* _Problem requirements_:
Your copy of the lines below must match them exactly and contain no images.

* _Raw data_:
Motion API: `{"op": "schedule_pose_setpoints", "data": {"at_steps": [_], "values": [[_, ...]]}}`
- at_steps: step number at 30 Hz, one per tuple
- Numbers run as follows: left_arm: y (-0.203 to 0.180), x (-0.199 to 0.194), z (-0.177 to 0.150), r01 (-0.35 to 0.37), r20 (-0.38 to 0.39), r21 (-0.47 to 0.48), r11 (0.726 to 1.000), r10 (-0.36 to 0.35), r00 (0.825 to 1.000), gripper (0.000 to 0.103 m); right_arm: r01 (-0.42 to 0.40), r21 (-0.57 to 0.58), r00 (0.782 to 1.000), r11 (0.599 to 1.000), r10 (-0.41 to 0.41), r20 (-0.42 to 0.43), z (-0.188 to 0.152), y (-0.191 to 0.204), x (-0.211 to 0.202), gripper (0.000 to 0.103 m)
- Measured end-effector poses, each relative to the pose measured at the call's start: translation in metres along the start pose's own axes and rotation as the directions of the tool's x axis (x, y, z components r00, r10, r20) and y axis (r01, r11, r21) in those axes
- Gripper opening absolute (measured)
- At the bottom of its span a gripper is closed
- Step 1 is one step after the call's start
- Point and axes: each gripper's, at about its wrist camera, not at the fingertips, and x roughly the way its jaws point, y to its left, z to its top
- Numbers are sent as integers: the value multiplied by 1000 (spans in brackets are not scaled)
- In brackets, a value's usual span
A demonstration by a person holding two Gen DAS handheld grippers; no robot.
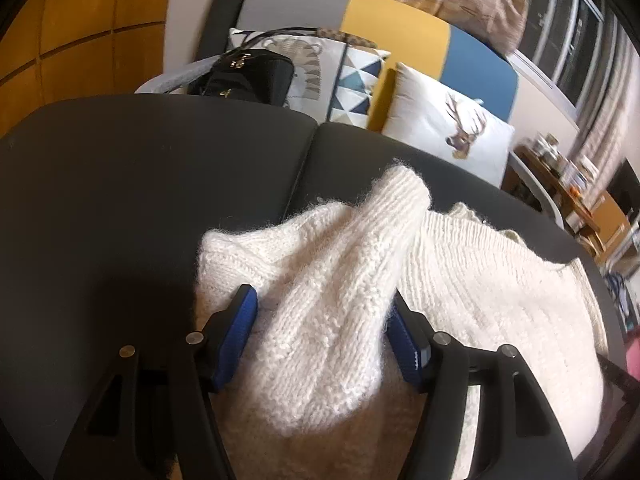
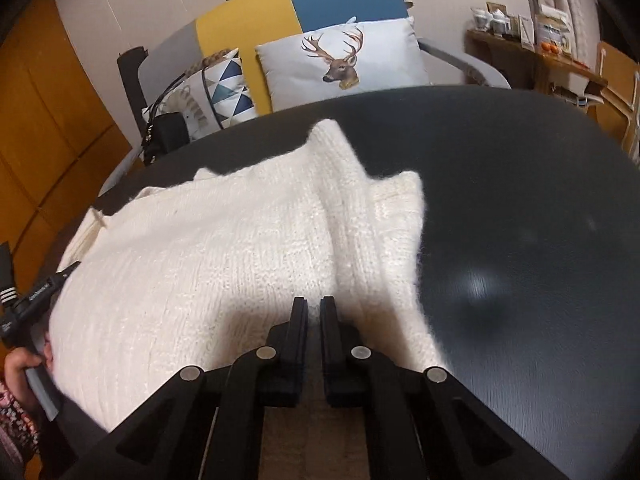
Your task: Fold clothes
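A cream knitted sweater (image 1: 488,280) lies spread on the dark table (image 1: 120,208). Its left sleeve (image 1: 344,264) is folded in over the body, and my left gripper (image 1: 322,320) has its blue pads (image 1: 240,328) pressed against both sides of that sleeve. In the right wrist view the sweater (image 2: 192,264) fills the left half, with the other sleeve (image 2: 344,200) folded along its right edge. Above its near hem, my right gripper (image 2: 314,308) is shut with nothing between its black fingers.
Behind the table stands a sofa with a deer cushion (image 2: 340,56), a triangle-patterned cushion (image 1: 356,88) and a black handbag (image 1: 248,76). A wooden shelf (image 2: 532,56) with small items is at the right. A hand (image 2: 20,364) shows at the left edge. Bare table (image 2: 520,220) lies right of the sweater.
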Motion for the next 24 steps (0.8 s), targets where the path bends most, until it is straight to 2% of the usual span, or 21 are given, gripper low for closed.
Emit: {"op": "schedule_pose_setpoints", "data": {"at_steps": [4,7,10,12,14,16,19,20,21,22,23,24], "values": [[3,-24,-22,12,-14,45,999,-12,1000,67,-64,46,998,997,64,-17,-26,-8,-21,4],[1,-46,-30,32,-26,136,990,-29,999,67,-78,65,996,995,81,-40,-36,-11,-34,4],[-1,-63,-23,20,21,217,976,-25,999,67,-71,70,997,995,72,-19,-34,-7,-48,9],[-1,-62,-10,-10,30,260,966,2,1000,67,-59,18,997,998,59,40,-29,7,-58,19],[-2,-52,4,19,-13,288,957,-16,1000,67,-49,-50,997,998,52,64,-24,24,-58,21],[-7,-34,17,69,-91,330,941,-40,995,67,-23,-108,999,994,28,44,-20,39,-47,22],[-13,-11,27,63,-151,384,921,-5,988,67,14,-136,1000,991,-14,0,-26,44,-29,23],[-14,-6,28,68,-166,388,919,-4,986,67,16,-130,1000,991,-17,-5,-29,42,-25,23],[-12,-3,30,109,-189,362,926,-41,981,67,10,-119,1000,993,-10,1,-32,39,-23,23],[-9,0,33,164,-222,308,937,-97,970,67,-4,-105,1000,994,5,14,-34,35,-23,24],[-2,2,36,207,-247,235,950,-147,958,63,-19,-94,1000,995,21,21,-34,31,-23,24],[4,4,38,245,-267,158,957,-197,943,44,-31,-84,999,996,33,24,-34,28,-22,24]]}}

* _Answer box_:
Motion API: `{"op": "schedule_pose_setpoints", "data": {"at_steps": [_], "values": [[_, ...]]}}`
- at_steps: step number at 30 Hz, one per tuple
- Numbers run as follows: left_arm: y (-0.203 to 0.180), x (-0.199 to 0.194), z (-0.177 to 0.150), r01 (-0.35 to 0.37), r20 (-0.38 to 0.39), r21 (-0.47 to 0.48), r11 (0.726 to 1.000), r10 (-0.36 to 0.35), r00 (0.825 to 1.000), gripper (0.000 to 0.103 m); right_arm: r01 (-0.42 to 0.40), r21 (-0.57 to 0.58), r00 (0.782 to 1.000), r11 (0.599 to 1.000), r10 (-0.41 to 0.41), r20 (-0.42 to 0.43), z (-0.188 to 0.152), y (-0.191 to 0.204), x (-0.211 to 0.202), gripper (0.000 to 0.103 m)
- Measured end-effector poses, each relative to the pose measured at the call's start: translation in metres along the start pose's own axes and rotation as the directions of the tool's x axis (x, y, z components r00, r10, r20) and y axis (r01, r11, r21) in those axes
- Gripper opening absolute (measured)
- At the bottom of its span a gripper is closed
- Step 1 is one step after the call's start
- Point and axes: each gripper's, at about its wrist camera, not at the fingertips, and x roughly the way its jaws point, y to its left, z to its top
- Numbers are sent as integers: the value multiplied by 1000 (spans in brackets are not scaled)
- In brackets, a value's usual span
A demonstration by a person holding two Gen DAS handheld grippers; no robot.
Your task: Fold clothes
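A cream knitted sweater (image 1: 488,280) lies spread on the dark table (image 1: 120,208). Its left sleeve (image 1: 344,264) is folded in over the body, and my left gripper (image 1: 322,320) has its blue pads (image 1: 240,328) pressed against both sides of that sleeve. In the right wrist view the sweater (image 2: 192,264) fills the left half, with the other sleeve (image 2: 344,200) folded along its right edge. Above its near hem, my right gripper (image 2: 314,308) is shut with nothing between its black fingers.
Behind the table stands a sofa with a deer cushion (image 2: 340,56), a triangle-patterned cushion (image 1: 356,88) and a black handbag (image 1: 248,76). A wooden shelf (image 2: 532,56) with small items is at the right. A hand (image 2: 20,364) shows at the left edge. Bare table (image 2: 520,220) lies right of the sweater.
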Motion for the next 24 steps (0.8 s), targets where the path bends most, until it is straight to 2% of the usual span, or 21 are given, gripper low for closed.
Emit: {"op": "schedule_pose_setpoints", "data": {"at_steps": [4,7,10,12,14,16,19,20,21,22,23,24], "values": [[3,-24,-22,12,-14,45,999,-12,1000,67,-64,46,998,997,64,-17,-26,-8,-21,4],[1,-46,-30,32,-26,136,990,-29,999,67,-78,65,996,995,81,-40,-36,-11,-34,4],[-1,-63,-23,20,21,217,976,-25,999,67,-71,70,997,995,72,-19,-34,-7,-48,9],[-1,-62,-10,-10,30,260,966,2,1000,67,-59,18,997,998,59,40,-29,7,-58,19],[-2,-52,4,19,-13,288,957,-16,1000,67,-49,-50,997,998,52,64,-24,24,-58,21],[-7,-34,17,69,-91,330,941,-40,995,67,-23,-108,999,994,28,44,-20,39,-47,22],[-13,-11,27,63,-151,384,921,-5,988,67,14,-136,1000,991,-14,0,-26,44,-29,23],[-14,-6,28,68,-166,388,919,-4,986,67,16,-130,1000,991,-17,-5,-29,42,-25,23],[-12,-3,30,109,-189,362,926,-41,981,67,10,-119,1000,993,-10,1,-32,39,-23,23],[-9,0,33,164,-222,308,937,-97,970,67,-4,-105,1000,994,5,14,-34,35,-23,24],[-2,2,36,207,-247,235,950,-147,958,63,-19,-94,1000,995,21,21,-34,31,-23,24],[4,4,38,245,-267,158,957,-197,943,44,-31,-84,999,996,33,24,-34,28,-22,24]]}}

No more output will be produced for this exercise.